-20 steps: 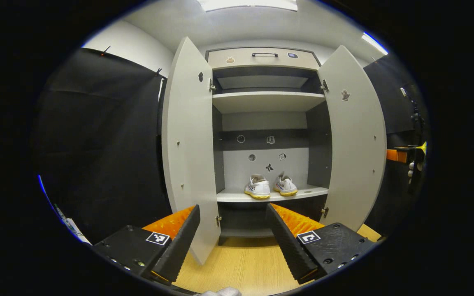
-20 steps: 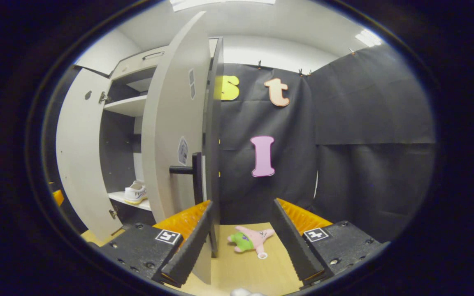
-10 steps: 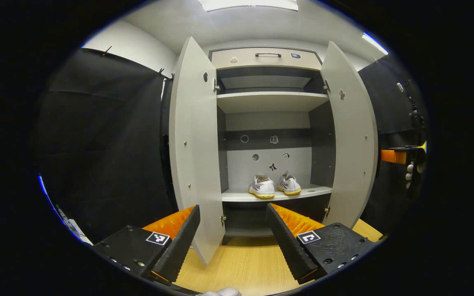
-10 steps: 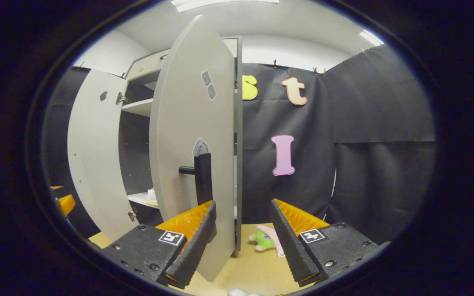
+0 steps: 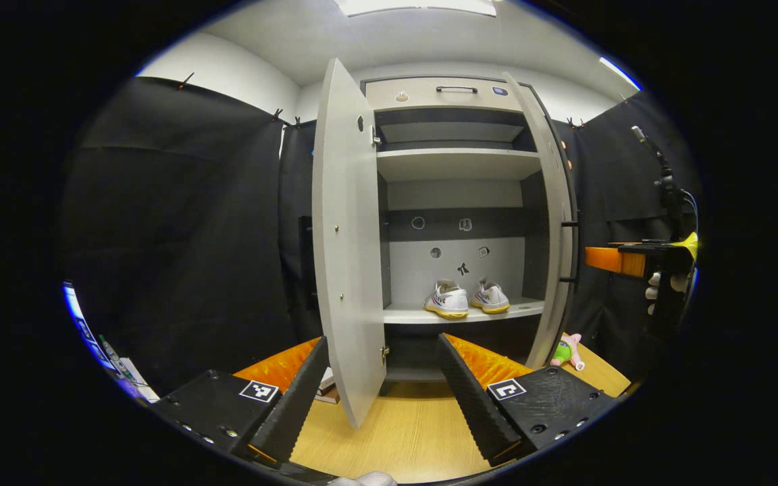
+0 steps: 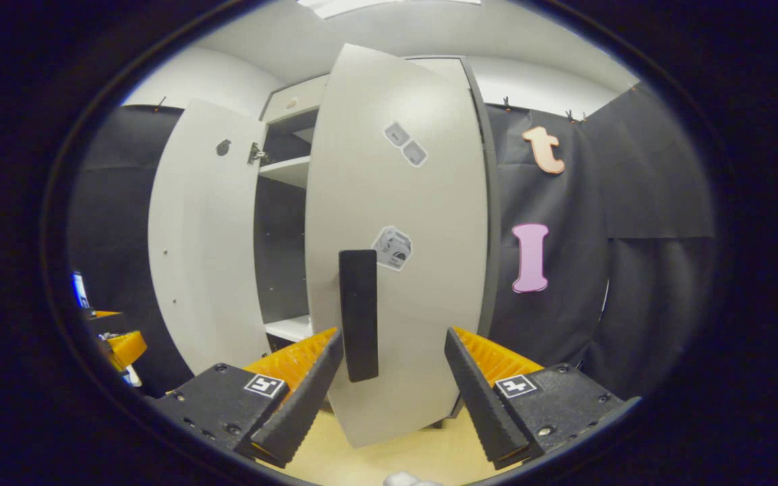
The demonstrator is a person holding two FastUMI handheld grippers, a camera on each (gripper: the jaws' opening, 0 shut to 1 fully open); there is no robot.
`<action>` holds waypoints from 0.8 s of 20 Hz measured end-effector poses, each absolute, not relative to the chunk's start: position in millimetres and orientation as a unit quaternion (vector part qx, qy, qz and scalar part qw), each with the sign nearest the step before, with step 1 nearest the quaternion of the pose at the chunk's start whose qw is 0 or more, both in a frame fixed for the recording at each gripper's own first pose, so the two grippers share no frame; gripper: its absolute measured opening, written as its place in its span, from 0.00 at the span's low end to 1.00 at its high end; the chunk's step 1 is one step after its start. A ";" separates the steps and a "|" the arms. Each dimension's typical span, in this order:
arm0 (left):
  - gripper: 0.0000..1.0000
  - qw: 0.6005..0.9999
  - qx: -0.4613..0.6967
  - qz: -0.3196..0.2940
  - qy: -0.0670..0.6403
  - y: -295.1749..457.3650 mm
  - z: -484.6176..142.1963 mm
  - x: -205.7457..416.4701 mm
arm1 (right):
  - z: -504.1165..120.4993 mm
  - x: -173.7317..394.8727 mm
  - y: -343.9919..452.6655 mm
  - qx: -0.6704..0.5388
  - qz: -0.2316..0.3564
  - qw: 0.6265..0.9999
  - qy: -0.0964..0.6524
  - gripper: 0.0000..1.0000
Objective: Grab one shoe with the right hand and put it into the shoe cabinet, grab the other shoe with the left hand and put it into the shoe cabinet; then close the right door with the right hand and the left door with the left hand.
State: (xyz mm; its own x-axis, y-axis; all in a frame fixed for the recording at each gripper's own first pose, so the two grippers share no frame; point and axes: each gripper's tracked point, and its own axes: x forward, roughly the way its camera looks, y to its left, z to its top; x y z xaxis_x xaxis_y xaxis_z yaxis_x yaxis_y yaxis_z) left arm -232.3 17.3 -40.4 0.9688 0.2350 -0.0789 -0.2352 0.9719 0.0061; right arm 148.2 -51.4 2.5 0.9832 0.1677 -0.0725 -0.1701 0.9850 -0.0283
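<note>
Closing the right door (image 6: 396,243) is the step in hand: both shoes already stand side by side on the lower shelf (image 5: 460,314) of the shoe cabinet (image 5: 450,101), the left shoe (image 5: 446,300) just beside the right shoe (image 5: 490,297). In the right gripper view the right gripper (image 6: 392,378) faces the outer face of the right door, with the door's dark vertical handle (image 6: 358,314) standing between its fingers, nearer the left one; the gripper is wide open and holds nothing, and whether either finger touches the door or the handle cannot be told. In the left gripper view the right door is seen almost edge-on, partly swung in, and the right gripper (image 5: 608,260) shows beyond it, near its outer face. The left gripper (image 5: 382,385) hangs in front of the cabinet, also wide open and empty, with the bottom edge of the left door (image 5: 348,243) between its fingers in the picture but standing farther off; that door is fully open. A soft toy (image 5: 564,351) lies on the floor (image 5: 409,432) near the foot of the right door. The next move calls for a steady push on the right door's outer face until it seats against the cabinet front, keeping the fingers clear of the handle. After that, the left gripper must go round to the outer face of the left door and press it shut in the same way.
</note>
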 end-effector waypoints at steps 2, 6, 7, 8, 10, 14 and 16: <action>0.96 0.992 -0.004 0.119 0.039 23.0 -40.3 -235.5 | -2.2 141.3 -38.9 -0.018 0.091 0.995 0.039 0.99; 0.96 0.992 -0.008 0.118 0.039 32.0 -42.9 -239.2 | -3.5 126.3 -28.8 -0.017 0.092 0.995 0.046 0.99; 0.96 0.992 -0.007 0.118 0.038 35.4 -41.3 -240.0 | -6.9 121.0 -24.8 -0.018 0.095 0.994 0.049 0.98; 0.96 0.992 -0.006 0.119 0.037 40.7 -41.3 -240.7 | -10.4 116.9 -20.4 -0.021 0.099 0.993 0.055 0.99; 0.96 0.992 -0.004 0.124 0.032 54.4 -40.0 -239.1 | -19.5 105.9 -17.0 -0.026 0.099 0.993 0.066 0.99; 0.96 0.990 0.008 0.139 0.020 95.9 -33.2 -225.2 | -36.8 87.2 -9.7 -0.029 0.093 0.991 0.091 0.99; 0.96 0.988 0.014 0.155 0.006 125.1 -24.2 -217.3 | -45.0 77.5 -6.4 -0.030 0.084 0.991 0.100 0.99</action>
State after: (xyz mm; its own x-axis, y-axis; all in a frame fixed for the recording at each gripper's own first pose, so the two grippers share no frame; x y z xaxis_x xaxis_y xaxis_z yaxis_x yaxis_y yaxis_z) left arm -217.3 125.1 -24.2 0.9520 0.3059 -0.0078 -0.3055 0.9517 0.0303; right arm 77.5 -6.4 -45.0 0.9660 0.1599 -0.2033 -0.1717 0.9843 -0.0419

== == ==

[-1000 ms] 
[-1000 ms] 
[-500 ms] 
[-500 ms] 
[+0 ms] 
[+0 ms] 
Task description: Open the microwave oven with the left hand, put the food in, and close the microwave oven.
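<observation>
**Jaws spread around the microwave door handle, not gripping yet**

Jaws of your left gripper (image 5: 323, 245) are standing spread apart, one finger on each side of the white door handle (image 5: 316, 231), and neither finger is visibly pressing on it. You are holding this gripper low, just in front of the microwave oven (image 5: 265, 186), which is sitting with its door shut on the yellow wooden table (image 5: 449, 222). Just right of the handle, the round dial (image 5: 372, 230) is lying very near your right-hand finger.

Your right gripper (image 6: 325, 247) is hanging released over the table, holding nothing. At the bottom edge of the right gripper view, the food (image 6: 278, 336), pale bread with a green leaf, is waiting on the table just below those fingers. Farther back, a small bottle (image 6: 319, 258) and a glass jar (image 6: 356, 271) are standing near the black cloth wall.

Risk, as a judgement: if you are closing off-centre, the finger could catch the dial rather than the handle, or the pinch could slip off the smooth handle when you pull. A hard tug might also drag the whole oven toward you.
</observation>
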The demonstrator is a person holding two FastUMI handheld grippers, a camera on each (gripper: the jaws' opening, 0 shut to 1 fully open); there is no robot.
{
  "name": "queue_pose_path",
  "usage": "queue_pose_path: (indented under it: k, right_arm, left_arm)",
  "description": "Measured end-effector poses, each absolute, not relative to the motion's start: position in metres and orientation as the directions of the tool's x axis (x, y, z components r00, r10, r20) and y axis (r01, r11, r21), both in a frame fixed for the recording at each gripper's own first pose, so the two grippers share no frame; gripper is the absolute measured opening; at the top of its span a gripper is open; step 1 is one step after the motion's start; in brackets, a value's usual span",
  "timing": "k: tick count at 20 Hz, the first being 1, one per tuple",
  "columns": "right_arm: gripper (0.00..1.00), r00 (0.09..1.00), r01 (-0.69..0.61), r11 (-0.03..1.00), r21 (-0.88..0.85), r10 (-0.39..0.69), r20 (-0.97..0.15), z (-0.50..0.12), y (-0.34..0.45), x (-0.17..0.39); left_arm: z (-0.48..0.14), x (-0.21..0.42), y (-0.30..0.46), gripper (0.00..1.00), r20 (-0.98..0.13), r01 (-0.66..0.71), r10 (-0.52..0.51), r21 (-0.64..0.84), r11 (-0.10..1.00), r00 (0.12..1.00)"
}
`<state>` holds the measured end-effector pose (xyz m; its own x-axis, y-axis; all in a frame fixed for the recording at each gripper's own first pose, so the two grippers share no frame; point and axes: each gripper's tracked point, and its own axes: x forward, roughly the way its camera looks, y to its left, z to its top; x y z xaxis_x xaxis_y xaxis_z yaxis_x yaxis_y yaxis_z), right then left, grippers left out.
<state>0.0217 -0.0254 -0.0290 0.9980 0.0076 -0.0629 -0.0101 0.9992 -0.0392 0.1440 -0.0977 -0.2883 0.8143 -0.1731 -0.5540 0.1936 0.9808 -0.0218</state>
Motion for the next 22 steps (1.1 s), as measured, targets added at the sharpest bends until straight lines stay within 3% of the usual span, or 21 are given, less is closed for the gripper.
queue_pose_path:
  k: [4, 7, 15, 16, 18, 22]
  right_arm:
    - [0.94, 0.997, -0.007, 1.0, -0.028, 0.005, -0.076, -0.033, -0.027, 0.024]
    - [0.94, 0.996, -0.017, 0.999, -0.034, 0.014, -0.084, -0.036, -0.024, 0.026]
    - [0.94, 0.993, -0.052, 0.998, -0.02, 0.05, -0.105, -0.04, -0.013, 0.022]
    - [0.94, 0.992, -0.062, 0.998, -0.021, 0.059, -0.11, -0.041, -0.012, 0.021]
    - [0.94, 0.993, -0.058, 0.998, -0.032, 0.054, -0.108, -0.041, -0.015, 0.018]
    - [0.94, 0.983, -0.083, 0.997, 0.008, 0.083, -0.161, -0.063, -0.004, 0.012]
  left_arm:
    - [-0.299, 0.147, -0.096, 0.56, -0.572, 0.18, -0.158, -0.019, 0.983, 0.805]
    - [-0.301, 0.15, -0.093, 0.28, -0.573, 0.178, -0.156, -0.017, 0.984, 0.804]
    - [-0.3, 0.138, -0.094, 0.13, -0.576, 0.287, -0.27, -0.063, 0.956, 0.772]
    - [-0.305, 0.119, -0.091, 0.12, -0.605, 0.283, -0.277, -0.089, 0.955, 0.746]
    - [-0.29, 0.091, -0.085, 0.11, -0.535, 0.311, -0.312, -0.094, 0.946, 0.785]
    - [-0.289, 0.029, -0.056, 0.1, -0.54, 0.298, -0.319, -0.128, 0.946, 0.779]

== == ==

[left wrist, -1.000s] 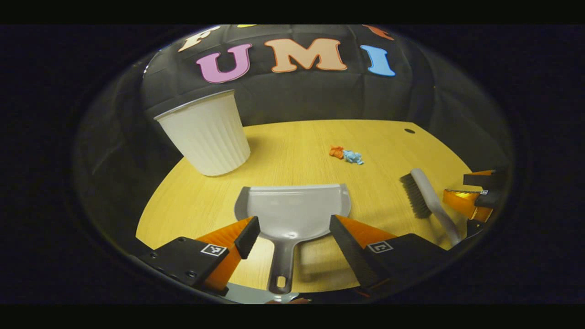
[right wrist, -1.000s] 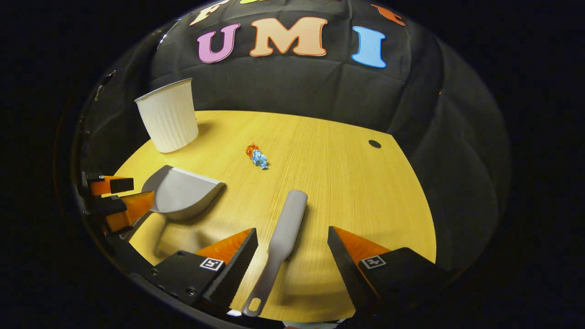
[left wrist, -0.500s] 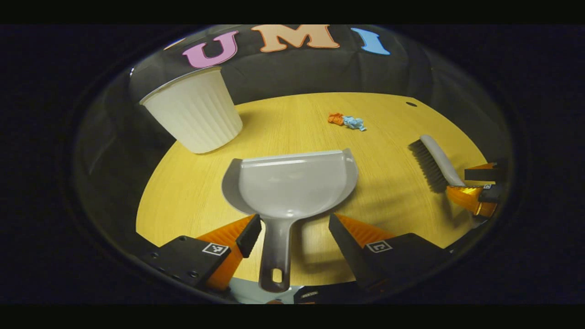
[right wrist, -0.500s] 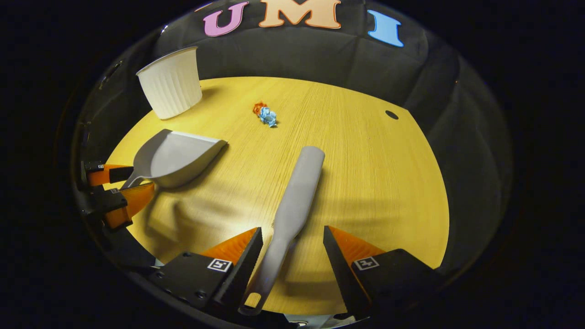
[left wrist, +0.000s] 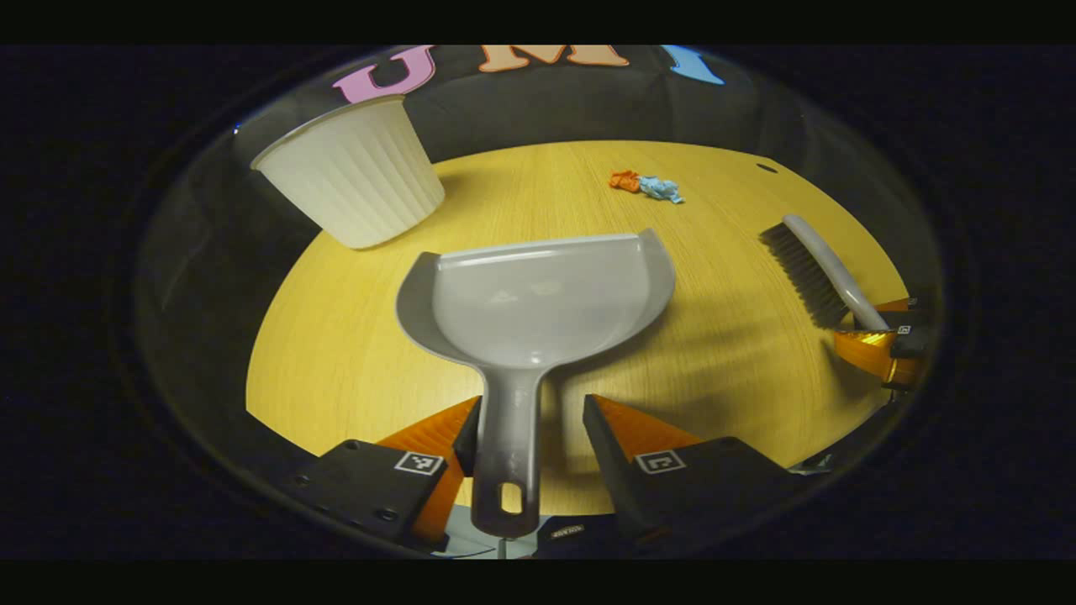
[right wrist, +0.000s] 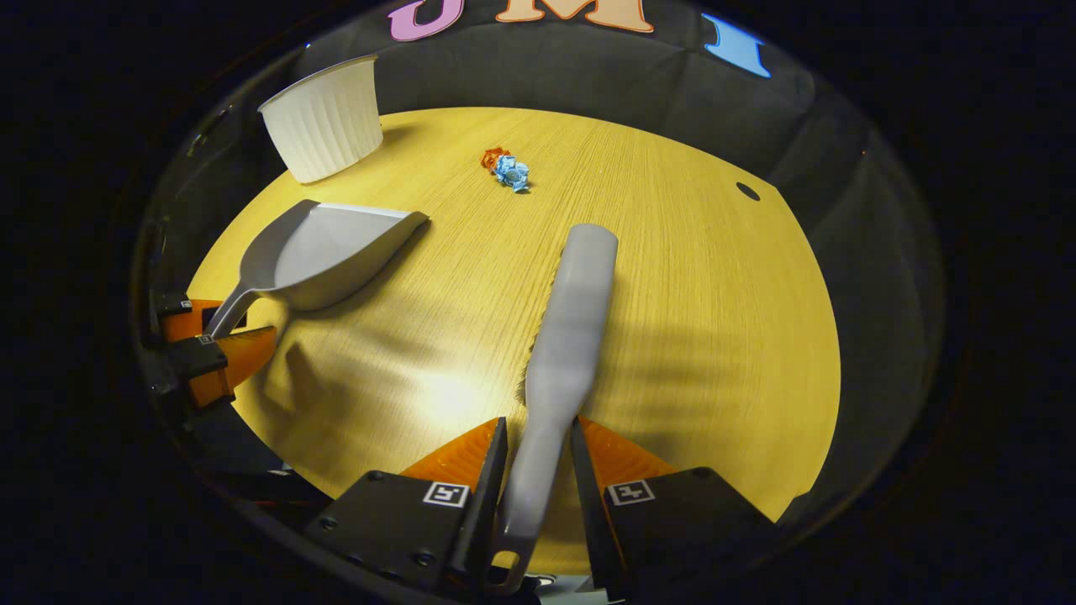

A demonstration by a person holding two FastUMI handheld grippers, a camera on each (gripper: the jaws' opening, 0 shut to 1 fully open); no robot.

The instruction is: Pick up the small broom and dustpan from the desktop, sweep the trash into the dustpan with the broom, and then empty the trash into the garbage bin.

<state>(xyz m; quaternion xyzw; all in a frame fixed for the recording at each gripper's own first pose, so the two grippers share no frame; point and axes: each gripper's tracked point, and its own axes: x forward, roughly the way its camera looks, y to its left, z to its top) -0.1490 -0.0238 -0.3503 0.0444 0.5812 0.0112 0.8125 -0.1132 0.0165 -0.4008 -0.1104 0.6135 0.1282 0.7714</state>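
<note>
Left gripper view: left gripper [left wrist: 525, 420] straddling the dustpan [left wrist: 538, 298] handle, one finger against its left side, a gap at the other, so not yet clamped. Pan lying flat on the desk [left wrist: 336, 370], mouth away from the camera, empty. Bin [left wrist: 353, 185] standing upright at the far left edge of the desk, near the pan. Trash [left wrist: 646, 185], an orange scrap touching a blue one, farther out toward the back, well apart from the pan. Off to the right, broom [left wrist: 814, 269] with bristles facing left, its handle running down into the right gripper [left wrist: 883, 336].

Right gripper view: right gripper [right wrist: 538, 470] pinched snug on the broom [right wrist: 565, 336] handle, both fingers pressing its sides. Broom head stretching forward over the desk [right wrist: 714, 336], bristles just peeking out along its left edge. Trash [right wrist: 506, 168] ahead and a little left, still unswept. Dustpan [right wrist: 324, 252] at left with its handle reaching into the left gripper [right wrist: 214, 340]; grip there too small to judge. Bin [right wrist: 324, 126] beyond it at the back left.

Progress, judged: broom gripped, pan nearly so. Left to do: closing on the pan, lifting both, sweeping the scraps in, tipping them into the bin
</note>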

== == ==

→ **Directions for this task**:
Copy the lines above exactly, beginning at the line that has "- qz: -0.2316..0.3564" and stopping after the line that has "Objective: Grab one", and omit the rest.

→ **Answer for the task**:
  - qz: -0.2316..0.3564
  - qw: 0.6265..0.9999
  - qy: -0.0964..0.6524
  - gripper: 0.0000..1.0000
Objective: Grab one shoe with the right hand and put it into the shoe cabinet, grab the other shoe with the left hand and put it into the shoe cabinet; then close the right door with the right hand and the left door with the left hand.

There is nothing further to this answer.